Contrairement à la France qui a tranché la question par l’adoption de la loi du 4 mars 2002 relative aux droits des patients et à la qualité du système de santé,  le législateur tunisien, comme à son habitude, peine encore à en édicter une  qui organise la relation du médecin avec le patient et définit quand il y a lieu de tenir le praticien pénalement responsable de son acte, et quand il faudra se contenter d’une action civile, impérativement déclenchée par la victime ou ses ayants-droit.

En attendant, la loi et la jurisprudence ont rangé  autant que faire se pouvait la responsabilité du médecin sous deux déclinaisons. Pour les  activités dites diagnostiques, c’est-à-dire notamment les actes techniques (biologie et radiologie), c’est l’obligation de résultat qui est mise en œuvre. En revanche, s’agissant des activités de soins, c’est uniquement l’obligation de moyens qui est retenue. Car, le résultat médical étant aléatoire, le médecin n’est pas tenu de guérir un patient. A ce titre, le  professionnel de santé doit fournir tous les moyens nécessaires, au regard des données acquises de la science, pour tenter de guérir ou soulager la douleur du patient. Et si le patient intente une action en responsabilité médicale, il s’offre  à lui  deux types de procédures. D’abord la  procédure civile  où il lui est enjoint de dire dans quelle mesure le médecin n’a pas suivi le protocole auquel il est tenu dans l’exercice de ses prestations, ce qui donne lieu à réparation. Il y a ensuite la  procédure pénale qui est automatiquement déclenchée une fois le Parquet saisi. Cette procédure est la plus souvent privilégiée par le plaignant, car elle le dispense d’apporter la preuve de la faute avec tout son cortège d’investigations d’expertises et autres moyens de manifestation de la vérité, qui sont du ressort de la justice, alors seule habilitée à prouver que le praticien a commis la faute incriminée.

Le Parquet… parlons-en !

Beaucoup a été dit sur la gestion judiciaire du dossier du décès du nourrisson de Sousse. Il y a été abondamment davantage question du mandat de dépôt émis à l’encontre de la médecin interne que l’on soupçonne d’avoir, par négligence ou autre acte présumé fautif, causé la mort du bébé,  que d’autre chose, pourtant d’égale importance. La corporation médicale a en chœur reproché au juge d’instruction saisi de l’affaire d’être allé vite en besogne en ordonnant la garde à vue de l’interne sans attendre l’issue des enquêtes, tant administrative que médicale. Elle n’aurait pas tout à fait tort,  même si le magistrat s’est déplacé à l’hôpital, observé la dépouille du nourrisson,  entendu des témoins oculaires, et s’est instruit des interrogatoires menés par la police judiciaire. Pour autant, est-ce suffisant pour conclure que le médecin est coupable, et ce partant, ordonner sa détention ? D’autant que la ministre de la Santé, sans doute convaincue de l’innocence du médecin, l’a reçue  pour l’assurer de sa solidarité et de sa sympathie et l’appeler  à « poursuivre son travail avec confiance et sérieux pour le bien des médecins et de la médecine en Tunisie ».

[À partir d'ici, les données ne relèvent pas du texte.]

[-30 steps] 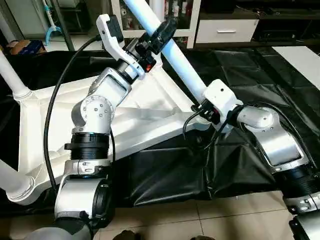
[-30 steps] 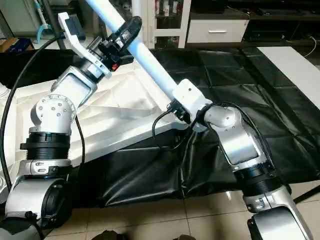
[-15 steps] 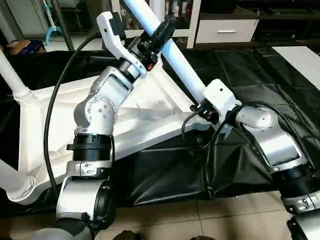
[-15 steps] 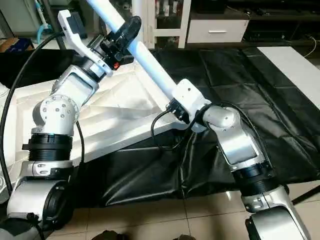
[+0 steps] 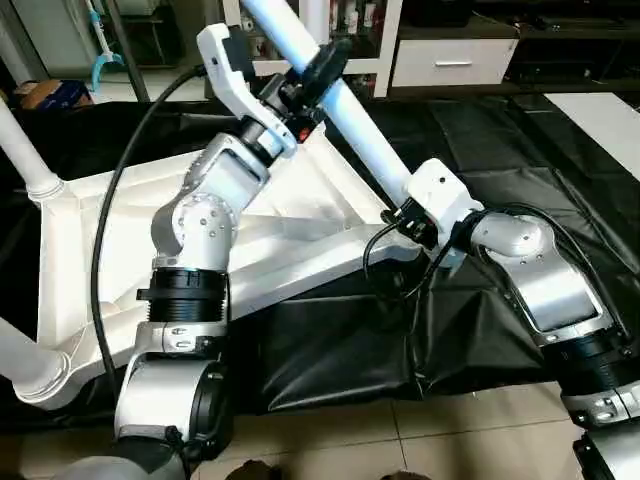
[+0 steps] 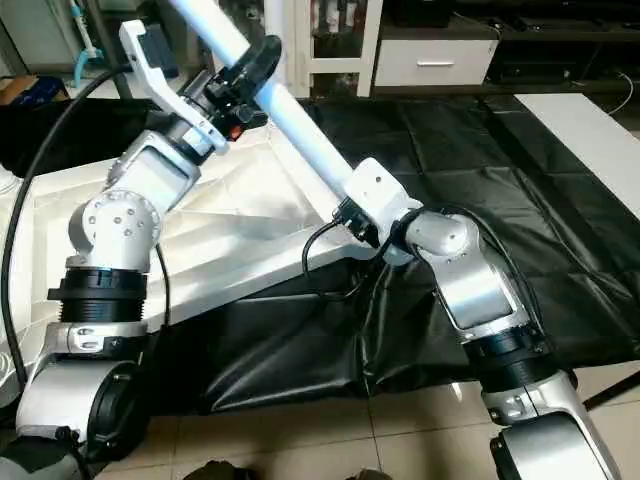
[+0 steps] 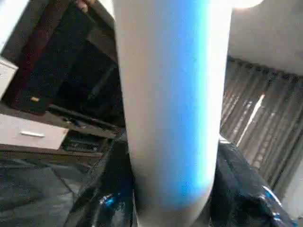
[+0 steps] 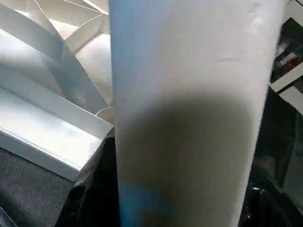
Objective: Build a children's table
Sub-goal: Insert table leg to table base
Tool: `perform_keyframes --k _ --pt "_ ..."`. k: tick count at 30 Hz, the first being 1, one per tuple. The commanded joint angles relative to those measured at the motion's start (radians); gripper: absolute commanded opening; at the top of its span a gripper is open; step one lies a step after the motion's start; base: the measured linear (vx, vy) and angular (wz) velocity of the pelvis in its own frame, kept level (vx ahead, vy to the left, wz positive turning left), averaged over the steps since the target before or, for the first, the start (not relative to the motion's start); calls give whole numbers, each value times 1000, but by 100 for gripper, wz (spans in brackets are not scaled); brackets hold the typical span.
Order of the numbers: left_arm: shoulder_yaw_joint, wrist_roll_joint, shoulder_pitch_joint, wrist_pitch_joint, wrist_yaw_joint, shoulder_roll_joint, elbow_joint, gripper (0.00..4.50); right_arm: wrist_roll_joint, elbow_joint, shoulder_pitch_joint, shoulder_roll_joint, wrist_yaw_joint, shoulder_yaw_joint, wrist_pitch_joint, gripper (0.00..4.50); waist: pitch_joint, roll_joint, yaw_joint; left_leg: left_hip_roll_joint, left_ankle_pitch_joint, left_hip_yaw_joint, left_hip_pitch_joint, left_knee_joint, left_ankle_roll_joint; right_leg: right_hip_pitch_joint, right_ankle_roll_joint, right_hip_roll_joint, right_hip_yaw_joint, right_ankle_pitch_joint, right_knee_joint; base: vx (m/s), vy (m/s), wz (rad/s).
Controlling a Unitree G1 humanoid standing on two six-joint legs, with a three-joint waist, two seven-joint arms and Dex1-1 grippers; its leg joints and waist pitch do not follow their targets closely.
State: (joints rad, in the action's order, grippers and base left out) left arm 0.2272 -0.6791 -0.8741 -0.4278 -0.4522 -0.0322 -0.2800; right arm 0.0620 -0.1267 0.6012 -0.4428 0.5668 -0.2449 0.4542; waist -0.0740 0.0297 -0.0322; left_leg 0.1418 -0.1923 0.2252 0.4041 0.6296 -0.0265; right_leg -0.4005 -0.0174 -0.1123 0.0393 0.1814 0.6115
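L pincer [image 5: 318, 72] & R pincer [image 5: 405, 212] both pinching white leg [image 5: 350, 115] over tabletop [image 5: 290, 235].

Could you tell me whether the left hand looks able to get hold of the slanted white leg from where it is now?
Probably yes. The left hand already sits around the white leg, black fingers on either side, nothing between. The right hand grips lower down near the tabletop, out of the way.

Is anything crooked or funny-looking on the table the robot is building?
Yes: the white leg at the table top's near corner leans slanted, not straight up. Both pincers, left and right, are on it. Nothing looks broken.
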Motion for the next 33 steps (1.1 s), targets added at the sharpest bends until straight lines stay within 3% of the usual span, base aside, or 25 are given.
perform_keyframes --k 1,10,13,17,24,28,31,33 --pt "-2 10 -3 2 8 -8 2 167 2 3 25 3 -5 23 -8 183 94 0 1 76 -134 -47 -41 -74 -36 48 -262 -37 -27 18 -50 0 0 0" --pt "9 8 -13 15 9 -11 -5 159 -7 -6 30 17 -10 32 -33 183 94 0 2 75 -127 -47 -40 -74 -37 48 -262 -36 -27 6 -49 0 0 0" --pt "8 17 -18 32 7 -14 -5 159 -22 5 28 24 -7 43 -81 253 95 2 2 76 -139 -47 -41 -74 -36 47 -261 -36 -27 13 -50 0 0 0" --pt "12 27 -28 50 16 -18 -5 157 -22 32 26 32 -36 62 -114 285 94 4 2 76 -139 -47 -43 -75 -35 46 -254 -35 -26 9 -49 0 0 0" --pt "17 115 -63 127 108 -43 -46 154 54 105 -14 19 -160 94 -281 341 92 5 5 75 -157 -49 -41 -78 -18 45 -227 -34 -27 29 -51 0 0 0" --pt "71 122 -109 161 185 -65 -99 154 44 190 -100 21 -176 122 -336 373 94 5 3 73 -177 -51 -41 -80 -16 47 -213 -33 -26 36 -53 0 0 0" --pt "145 53 -176 128 217 -95 -132 154 27 281 -246 5 -133 82 -330 390 93 9 0 74 -192 -50 -44 -80 -20 43 -219 -32 -26 36 -54 0 0 0" --pt "166 29 -201 116 231 -101 -135 154 39 306 -294 -5 -129 61 -328 393 85 9 1 75 -212 -53 -40 -84 -20 41 -226 -33 -25 46 -56 0 0 0"
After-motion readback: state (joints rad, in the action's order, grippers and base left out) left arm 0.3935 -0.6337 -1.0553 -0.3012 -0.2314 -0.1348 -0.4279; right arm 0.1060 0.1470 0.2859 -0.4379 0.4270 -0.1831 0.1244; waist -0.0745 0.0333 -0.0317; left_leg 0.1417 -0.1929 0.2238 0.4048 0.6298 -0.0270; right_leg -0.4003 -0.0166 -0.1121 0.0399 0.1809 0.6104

De toute cette affaire, il se dégage une conclusion extrêmement importante pour être soulignée. C’est ce remarquable, et pour tout dire, flagrant manque de sérénité qui a entaché tous les étages du dossier, qu’il se soit agi de la justice, de la couverture médiatique qui en est faite ou du corps médical lui-même, prompt à débrayer et à se sentir « diabolisé ». L’affaire aurait eu meilleurs contours si elle avait été menée comme l’exigent les bonnes pratiques, la bonne administration de la justice, et la retenue dont doivent faire montre tous les autres intervenants autant qu’ils sont.